Created attachment 9054 [details] Output lspci -vvv (on working kernel)
Hello, We've been seeing a number of detection failure reports on various piix chips and there have been several different attempts to fix it - but none succeeded to fix all of them yet. The commit that broke your machine is one of those and it actually fixed problems on other machines. Can you please test 2.6.18 and report boot dmesg? Thanks a lot for reporting the bug and taking the time to bisect it.
Hi. I've tested the release 2.6.18, and still get the SRST error above. Unfortunately I've not (yet) had time to set up another box on the network to catch a netfeed of the bootlog, so I can't provide the boot output. I'll try to set up the other box tomorrow. Kind regards, and thanhs for the reply! /Joakim
Can you test the patch in the following mail? You can use either git or download the full kernel tarball to get the modified kernel. http://article.gmane.org/gmane.linux.ide/13284
Hi. The patch doesn't help. The reported error is the same as originally reported. Used config: http://crafack.dk/kernel/config
Thanks for testing. Hmmm... the offending commit is related to PCS and the patch makes ata_piix not use PCS for device detection anymore. However, the SRST failure messages can be caused by another bug which is fixed by another patch, so you might see the error message for unoccupied ports. So... * Can you post dmesg of successful boot on earlier kernel? * Does the SRST failure occur on the port w/ device attached? Thanks.

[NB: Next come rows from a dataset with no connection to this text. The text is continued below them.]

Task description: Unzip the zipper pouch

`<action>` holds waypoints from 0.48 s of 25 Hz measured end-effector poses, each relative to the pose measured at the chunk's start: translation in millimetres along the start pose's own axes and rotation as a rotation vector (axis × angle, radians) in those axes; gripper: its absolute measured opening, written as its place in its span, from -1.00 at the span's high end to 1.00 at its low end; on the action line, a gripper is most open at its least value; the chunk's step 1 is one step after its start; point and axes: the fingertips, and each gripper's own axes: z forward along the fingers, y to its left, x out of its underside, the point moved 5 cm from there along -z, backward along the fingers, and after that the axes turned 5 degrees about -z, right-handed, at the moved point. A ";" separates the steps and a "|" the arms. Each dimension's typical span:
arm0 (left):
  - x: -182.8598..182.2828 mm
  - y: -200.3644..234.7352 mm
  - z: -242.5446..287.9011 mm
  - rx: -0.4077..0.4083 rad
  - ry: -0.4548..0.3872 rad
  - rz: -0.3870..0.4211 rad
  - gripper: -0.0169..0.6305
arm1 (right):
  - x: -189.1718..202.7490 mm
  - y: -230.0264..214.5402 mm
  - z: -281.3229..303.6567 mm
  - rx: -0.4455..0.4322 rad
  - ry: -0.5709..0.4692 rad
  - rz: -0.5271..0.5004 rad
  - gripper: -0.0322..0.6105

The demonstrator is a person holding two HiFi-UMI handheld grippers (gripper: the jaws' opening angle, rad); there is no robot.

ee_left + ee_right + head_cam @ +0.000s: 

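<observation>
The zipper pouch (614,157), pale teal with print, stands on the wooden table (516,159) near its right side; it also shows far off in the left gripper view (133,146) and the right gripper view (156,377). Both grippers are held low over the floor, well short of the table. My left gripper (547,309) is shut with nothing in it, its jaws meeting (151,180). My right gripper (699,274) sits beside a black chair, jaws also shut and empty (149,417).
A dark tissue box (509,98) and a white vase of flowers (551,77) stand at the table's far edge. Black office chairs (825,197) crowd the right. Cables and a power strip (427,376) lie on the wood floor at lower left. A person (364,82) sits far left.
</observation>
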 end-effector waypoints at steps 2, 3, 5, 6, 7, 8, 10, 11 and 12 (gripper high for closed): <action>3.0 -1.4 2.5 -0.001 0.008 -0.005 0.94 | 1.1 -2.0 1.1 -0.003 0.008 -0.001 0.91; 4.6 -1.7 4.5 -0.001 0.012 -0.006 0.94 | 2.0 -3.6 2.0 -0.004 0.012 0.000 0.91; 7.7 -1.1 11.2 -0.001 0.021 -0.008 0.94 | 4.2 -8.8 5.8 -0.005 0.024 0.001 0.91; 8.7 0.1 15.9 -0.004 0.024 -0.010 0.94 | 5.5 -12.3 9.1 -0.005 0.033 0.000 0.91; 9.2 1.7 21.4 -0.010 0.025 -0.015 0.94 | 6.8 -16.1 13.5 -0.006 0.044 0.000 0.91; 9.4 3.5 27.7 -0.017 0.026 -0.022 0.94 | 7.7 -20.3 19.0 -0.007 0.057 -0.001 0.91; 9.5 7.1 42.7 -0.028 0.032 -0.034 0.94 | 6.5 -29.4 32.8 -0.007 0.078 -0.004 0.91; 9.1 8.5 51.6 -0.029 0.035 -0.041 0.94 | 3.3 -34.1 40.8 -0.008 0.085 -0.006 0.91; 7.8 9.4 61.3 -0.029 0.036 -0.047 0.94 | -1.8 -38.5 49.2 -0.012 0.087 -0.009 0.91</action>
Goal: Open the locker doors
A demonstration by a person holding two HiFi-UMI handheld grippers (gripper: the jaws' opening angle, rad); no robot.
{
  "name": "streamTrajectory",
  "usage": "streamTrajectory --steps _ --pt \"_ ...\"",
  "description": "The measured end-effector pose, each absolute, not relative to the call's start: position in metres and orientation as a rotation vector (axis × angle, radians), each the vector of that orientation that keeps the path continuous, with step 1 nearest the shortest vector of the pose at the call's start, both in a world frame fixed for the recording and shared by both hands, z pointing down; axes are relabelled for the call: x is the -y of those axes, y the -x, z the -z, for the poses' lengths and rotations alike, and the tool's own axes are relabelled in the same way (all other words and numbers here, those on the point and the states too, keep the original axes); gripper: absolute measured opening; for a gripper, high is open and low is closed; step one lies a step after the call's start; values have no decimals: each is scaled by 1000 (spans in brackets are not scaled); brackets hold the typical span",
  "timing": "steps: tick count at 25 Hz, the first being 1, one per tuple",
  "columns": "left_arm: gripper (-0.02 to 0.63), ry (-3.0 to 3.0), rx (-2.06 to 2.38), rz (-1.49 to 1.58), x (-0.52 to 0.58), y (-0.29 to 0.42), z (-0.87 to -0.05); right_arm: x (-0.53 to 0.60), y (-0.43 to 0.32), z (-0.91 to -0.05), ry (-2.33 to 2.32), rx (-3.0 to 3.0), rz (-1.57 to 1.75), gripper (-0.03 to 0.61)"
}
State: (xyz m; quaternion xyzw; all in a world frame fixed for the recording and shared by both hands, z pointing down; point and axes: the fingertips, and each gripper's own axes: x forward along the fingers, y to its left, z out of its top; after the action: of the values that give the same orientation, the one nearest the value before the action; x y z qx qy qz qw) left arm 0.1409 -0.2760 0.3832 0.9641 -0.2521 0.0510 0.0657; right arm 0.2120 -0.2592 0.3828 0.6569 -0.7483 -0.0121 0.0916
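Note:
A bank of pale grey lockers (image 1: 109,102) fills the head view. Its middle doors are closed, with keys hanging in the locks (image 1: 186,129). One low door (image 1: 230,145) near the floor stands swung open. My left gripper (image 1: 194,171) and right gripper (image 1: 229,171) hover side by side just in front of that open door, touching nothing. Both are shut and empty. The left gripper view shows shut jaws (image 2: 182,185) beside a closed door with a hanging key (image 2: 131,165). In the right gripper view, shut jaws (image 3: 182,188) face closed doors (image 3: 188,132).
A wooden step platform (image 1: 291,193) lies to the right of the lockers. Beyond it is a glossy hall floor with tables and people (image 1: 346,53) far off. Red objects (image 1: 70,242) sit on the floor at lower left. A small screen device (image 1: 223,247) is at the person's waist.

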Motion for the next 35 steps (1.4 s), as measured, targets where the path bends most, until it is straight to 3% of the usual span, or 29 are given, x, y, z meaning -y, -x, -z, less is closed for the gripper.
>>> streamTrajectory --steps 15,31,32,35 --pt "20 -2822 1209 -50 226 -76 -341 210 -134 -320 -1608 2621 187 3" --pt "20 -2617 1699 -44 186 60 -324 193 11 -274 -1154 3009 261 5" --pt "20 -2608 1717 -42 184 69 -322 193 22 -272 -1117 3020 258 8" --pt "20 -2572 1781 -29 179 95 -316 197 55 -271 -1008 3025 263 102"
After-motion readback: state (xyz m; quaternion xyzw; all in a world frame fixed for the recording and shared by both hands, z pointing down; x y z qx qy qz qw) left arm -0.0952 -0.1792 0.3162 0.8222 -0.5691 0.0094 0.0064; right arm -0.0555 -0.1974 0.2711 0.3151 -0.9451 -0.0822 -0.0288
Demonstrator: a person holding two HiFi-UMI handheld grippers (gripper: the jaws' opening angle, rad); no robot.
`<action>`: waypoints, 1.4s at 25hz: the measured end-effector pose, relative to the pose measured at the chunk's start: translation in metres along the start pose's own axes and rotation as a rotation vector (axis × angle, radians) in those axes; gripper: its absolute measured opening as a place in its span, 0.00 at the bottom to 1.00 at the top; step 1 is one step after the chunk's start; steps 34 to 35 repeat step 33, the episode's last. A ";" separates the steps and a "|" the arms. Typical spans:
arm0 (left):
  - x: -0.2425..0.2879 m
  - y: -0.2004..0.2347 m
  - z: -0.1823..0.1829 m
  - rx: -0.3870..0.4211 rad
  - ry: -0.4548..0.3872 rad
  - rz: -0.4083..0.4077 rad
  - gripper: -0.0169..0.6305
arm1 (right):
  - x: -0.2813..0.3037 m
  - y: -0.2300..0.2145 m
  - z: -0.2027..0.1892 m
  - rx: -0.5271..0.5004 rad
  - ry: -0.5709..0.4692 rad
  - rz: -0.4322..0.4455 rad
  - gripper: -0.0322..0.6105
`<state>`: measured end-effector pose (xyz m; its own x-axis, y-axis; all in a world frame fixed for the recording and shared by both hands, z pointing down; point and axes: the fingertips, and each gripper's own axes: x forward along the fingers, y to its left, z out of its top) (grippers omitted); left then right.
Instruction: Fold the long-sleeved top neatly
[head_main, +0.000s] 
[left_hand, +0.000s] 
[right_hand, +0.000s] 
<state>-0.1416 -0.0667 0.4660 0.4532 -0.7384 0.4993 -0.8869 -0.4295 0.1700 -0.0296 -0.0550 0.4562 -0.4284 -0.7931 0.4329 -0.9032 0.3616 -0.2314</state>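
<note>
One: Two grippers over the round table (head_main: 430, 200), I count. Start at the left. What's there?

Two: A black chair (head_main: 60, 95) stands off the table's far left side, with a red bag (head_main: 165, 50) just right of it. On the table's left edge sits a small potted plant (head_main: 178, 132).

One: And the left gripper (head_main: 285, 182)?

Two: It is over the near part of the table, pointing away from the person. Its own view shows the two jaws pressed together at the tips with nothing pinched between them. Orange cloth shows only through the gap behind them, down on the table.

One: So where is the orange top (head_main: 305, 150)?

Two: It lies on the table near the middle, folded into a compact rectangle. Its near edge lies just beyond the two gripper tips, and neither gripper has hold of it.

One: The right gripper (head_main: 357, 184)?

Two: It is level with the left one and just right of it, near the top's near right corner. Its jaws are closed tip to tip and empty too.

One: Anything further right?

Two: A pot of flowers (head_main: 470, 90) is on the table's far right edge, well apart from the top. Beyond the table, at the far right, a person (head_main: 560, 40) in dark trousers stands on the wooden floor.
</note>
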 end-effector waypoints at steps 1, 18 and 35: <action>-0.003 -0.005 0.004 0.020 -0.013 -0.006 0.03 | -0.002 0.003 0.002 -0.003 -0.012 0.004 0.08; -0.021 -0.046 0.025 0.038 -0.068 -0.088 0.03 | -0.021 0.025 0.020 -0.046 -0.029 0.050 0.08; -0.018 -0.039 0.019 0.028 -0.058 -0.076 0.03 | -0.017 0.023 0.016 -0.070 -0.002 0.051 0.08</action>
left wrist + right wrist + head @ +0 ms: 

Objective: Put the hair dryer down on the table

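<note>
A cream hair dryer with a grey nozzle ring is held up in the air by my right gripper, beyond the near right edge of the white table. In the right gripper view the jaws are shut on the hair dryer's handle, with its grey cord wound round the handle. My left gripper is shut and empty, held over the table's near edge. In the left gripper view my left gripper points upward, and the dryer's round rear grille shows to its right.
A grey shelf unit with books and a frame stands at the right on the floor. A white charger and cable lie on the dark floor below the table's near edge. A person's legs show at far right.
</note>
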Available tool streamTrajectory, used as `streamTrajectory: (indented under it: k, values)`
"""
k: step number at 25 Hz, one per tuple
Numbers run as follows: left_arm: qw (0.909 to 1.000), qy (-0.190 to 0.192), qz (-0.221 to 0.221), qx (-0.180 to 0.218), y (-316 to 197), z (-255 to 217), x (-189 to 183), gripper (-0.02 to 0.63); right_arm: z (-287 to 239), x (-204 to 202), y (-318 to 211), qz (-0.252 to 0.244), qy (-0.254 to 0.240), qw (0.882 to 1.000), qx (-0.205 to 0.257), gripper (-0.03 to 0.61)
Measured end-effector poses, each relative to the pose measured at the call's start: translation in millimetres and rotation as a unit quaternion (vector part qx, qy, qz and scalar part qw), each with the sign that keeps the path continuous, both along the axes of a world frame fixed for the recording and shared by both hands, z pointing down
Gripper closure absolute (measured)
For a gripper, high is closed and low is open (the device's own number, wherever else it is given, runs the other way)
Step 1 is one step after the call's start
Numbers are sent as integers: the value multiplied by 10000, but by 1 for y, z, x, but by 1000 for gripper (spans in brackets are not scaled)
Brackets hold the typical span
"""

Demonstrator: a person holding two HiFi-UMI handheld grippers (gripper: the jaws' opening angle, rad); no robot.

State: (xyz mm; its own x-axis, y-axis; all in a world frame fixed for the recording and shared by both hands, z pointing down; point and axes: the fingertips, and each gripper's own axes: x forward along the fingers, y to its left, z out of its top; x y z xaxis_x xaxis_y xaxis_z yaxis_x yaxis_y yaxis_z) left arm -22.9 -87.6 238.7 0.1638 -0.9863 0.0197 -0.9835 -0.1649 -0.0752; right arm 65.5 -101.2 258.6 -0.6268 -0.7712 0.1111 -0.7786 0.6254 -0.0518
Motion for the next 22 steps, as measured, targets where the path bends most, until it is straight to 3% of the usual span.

Hi. Dmesg for working kernel (2.6.16.something): http://crafack.dk/kernel/dmesg As far as I can see, the error occurs on ATA1, where the disk is normally found.
Can you please test 2.6.19-rc3-mm1? Sorry about all the trouble but this PCS problem is really puzzling and different generations of piix controllers show various behaviors. We're trying to solve the PCS problem but aren't there yet. Thanks.
Hi. Just tried with 2.6.19-rc3-git8, but that was a no go. Will give rc3-mm1 a go. I have some spare time in the following days/weeks, Is there anything I could try (e.g. specially instrumented driver) that could narrow the bug hunt ?
Hi. Just tested on 2.6.19-rc3-mm1, with negative result. I also tried disabling "old" ATA (CONFIG_IDE), which caused renumbering of devices, but didn't work either. Please let me know how I can be of assistance (unfortunately I have no experience doing bughunts in the kernel).
All ata_piix detection bugs have been ironed out as of 2.6.20. We're defaulting to polling IDENTIFY and skipping 0xff wait. Closing as fixed. Please reopen if it's still broken for you.